Repairing New Paltz

paul-brown-SQHow does one even begin to address the governmental fiasco being perpetrated on our community by a majority of the Town of New Paltz and Village of New Paltz elected officials? Reaction on the part of citizens to the recent behavior of these officials at public meetings ranges from disbelief to outrage. The officials are demonstrating that they lack basic problem-solving and decision-making skills while falling prey to a pattern of ‘learned helplessness’ through their overdependence on outside paid consultants and their failure to hold them accountable for providing clear, unambiguous and unbiased information.

A lawsuit recently filed against the village government by Plains Road residents whose water supplies were disrupted, and a resolution passed by the school district accusing the town government of a lack of transparency regarding the potential siting of a sewage treatment plant adjacent to the high school are but the most recent examples of outcomes which demonstrate a lack of trust and confidence in both boards. Rather than benefiting from what their government is doing for them, citizens are nervous about what they see their government doing to them. Something is broken in New Paltz and it will take more than a “Repair Café” to fix it.

Speaking of which, I would like to acknowledge the wonderful contribution that events such as the Repair Café make to our town. My woeful track record of successfully fixing things that go wrong around the house is a matter of some humor in our family. When our vacuum cleaner broke, my wife declared that she was taking it to the Repair Café. Two hours later she returned with a fully functioning vacuum and announced that the experience had been “so much fun.”


I learned that volunteer “repair coaches” will fix “your beloved but broken item” for free and that you are invited to bring a food item for Family of New Paltz. Repair coaches will attempt to fix mechanical, electrical, electronic and wood items, clothing and textiles, dolls and stuffed animals, jewelry and digital devices.

I was told about the children’s take-apart table and the blanket on the floor next to it, on which several children sprawled happily taking apart various devices, using tools under the supervision of an adult. I heard about the small table and two chairs with the sign inviting you to simply sit and talk, and let’s not forget the chair massage. I learned there was a table of free items and racks of free clothing. Tea and coffee are free, cookies and brownies cost a dollar, and a piece of fruit is 50 cents.

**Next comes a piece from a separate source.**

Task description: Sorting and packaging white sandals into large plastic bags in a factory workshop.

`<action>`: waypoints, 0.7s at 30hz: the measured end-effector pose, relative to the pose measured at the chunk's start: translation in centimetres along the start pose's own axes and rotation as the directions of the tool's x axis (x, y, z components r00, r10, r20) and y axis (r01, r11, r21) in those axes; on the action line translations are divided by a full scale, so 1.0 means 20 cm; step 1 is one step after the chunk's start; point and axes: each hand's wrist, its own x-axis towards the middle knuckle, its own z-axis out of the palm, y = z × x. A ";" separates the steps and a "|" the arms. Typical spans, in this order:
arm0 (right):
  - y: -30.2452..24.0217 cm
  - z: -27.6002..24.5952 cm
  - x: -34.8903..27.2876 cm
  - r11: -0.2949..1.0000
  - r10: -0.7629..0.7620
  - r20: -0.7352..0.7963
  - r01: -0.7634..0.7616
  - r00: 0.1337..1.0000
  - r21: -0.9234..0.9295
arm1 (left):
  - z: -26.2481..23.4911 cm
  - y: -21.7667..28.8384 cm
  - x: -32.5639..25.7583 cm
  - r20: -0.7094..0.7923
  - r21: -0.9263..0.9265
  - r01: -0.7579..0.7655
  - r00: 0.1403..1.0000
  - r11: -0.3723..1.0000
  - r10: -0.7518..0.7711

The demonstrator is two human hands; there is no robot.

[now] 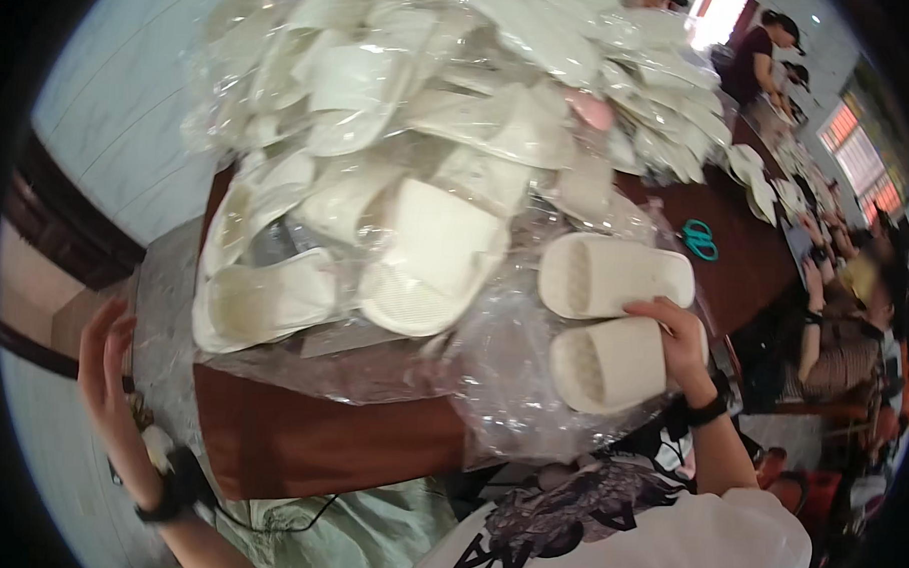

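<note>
Two cream slide slippers lie at the right of the table on clear plastic film (501,376). My right hand (681,342) grips the end of the nearer slipper (612,365), its fingers reaching to the edge of the farther slipper (615,275). Off the table's left edge, my left hand (107,357) is raised with its fingers loosely stretched and nothing in them. A single white slipper (436,253) rests mid-table, sole side toward me. At its left is another white slipper (269,303) in clear wrapping.
A heap of bagged white slippers (382,71) covers the far part of the brown table (329,440). Teal-handled scissors (700,240) lie at the right. Beyond, several people work along a row of tables. A pale green sack (366,531) is below the near edge.
</note>
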 end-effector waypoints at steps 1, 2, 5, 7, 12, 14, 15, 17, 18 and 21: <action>0.03 -0.01 -0.02 0.994 0.044 0.003 -0.044 0.999 0.097 | 0.11 0.25 -0.09 0.035 -0.017 -0.042 0.998 0.999 0.042; 0.02 -0.03 -0.03 0.986 0.039 -0.027 -0.034 0.999 0.162 | 0.19 0.39 -0.19 0.148 -0.023 -0.084 0.985 0.996 0.087; 0.02 -0.08 -0.04 0.964 -0.015 -0.083 0.036 0.996 0.264 | 0.55 0.83 -0.44 0.536 -0.147 -0.317 0.771 0.937 0.344; 0.04 -0.12 -0.05 0.953 -0.060 -0.124 0.094 0.990 0.289 | 0.87 0.92 -0.60 0.571 -0.412 -0.244 0.682 0.878 0.457; 0.04 -0.15 -0.07 0.952 -0.166 -0.146 0.197 0.975 0.233 | 1.34 1.06 -0.83 0.618 -0.692 0.481 0.780 0.539 0.097; 0.03 -0.16 -0.07 0.927 -0.358 -0.141 0.369 0.923 0.061 | 1.47 1.06 -0.83 0.523 -0.739 0.527 0.841 0.420 -0.135; 0.03 -0.15 -0.06 0.872 -0.489 -0.124 0.490 0.863 -0.028 | 1.52 1.05 -0.83 0.522 -0.735 0.522 0.843 0.433 -0.129; 0.04 -0.13 -0.04 0.827 -0.561 -0.140 0.560 0.816 -0.049 | 1.63 1.00 -0.83 0.535 -0.653 0.562 0.817 0.508 -0.216; 0.07 -0.14 -0.03 0.853 -0.521 -0.105 0.521 0.847 -0.028 | 1.67 0.99 -0.81 0.527 -0.639 0.560 0.818 0.528 -0.231; 0.14 -0.16 0.02 0.884 -0.464 -0.109 0.468 0.879 0.014 | 1.72 0.98 -0.78 0.526 -0.584 0.545 0.819 0.602 -0.231</action>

Although I was of course thrilled that the vacuum cleaner was repaired, that success turned out to be just a small part of what made the experience so much fun. Equally important was the sense of community spirit, the camaraderie and the laughter. And in the midst of all of this cooperation, conviviality and downright decency, goals were achieved and positive outcomes realized.

For more information on the Repair Café, call John at 646-302-5835 or check out their Facebook page at Repair Café-Hudson Valley.

For more information on repairing our New Paltz government, we need to turn to the tried and true remedies available to us in a democracy. Citizen involvement, attending meetings, communicating directly and personally with elected officials, reading the newspaper and sending letters to the editor will begin to turn things around.

Consider running for office and urging respected acquaintances to do the same. This will provide fresh faces and new ideas as antidotes to the moribund practices and appalling behavior we are currently witnessing.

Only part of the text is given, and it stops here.